**Recorded information:**
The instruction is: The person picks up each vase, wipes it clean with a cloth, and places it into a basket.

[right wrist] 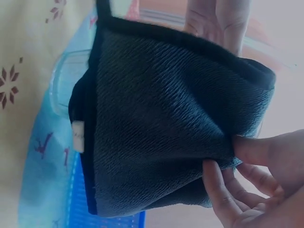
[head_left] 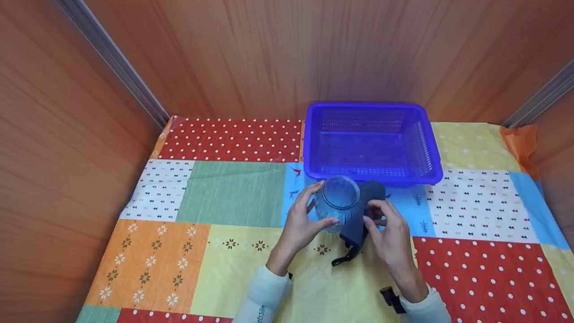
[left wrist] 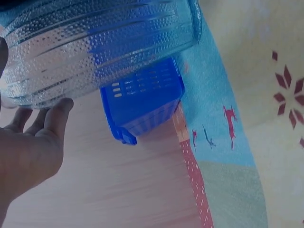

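Observation:
In the head view a ribbed clear glass jar [head_left: 339,197] stands upright, its round mouth facing up. My left hand [head_left: 301,220] grips it from the left, thumb across the front and fingers round the far side. My right hand [head_left: 389,233] pinches a dark grey cloth [head_left: 364,208] with black edging and a hanging loop, against the jar's right side. The right wrist view shows the cloth [right wrist: 156,118] spread large, a small white label on its edge, hiding most of the jar. Textured glass of the jar [left wrist: 104,52] fills the top of the left wrist view.
A blue-purple plastic basket [head_left: 372,175] with slotted walls stands just beyond the jar, against the wooden back wall [head_left: 251,58]. A patchwork-print tablecloth [head_left: 233,193] covers the table. Wooden panels also close in the left and right sides.

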The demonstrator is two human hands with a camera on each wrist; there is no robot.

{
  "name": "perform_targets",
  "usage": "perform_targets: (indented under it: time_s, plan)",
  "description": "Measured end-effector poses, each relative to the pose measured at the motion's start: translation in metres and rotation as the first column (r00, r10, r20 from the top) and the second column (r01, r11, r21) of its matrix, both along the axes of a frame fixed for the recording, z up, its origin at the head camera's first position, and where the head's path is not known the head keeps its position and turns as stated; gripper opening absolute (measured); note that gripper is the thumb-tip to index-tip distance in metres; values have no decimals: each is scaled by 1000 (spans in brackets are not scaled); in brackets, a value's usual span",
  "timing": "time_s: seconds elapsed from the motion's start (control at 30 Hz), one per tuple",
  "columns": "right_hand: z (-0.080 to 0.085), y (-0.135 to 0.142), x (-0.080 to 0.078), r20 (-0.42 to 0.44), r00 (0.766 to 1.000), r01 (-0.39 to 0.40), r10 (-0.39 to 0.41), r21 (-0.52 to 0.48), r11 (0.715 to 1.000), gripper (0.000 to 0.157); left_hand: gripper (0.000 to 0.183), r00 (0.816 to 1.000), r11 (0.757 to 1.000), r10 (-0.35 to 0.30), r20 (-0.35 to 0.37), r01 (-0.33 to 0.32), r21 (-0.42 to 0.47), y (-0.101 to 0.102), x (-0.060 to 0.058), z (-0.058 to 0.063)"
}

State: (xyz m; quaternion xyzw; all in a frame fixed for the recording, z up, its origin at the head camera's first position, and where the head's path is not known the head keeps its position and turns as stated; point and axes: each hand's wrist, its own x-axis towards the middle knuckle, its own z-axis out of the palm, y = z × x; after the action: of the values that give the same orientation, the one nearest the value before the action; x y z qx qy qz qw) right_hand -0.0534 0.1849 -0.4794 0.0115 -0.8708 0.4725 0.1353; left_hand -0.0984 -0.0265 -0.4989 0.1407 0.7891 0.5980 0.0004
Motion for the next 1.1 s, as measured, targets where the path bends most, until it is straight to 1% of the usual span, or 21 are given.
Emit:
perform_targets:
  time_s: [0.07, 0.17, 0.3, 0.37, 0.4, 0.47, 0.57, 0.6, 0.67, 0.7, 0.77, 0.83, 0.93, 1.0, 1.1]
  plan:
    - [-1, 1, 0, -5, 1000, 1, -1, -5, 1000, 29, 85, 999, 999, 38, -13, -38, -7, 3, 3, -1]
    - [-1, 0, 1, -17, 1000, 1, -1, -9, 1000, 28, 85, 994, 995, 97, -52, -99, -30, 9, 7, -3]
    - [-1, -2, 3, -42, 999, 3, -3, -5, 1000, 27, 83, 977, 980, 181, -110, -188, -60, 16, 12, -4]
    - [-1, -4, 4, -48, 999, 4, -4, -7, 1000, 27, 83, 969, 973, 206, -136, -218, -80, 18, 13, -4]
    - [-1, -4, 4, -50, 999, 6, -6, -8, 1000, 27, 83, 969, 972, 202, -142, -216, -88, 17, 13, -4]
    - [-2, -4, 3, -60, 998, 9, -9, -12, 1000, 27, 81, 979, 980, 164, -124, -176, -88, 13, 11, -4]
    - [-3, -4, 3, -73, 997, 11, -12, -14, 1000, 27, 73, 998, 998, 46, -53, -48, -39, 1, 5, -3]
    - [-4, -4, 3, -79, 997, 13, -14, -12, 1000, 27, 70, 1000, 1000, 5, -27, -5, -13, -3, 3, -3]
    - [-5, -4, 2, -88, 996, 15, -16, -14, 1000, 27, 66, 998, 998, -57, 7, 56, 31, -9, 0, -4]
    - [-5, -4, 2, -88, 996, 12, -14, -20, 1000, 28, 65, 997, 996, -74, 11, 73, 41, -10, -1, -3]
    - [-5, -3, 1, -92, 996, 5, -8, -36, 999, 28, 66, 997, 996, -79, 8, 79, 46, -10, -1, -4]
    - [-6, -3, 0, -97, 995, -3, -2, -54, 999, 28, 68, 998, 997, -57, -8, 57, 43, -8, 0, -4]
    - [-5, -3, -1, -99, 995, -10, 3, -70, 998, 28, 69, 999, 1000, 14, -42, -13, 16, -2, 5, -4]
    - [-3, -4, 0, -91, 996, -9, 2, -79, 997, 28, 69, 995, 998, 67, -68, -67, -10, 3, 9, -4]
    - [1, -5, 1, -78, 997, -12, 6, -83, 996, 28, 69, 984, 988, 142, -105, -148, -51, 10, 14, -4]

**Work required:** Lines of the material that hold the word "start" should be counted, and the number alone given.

**Solution to this task:** 2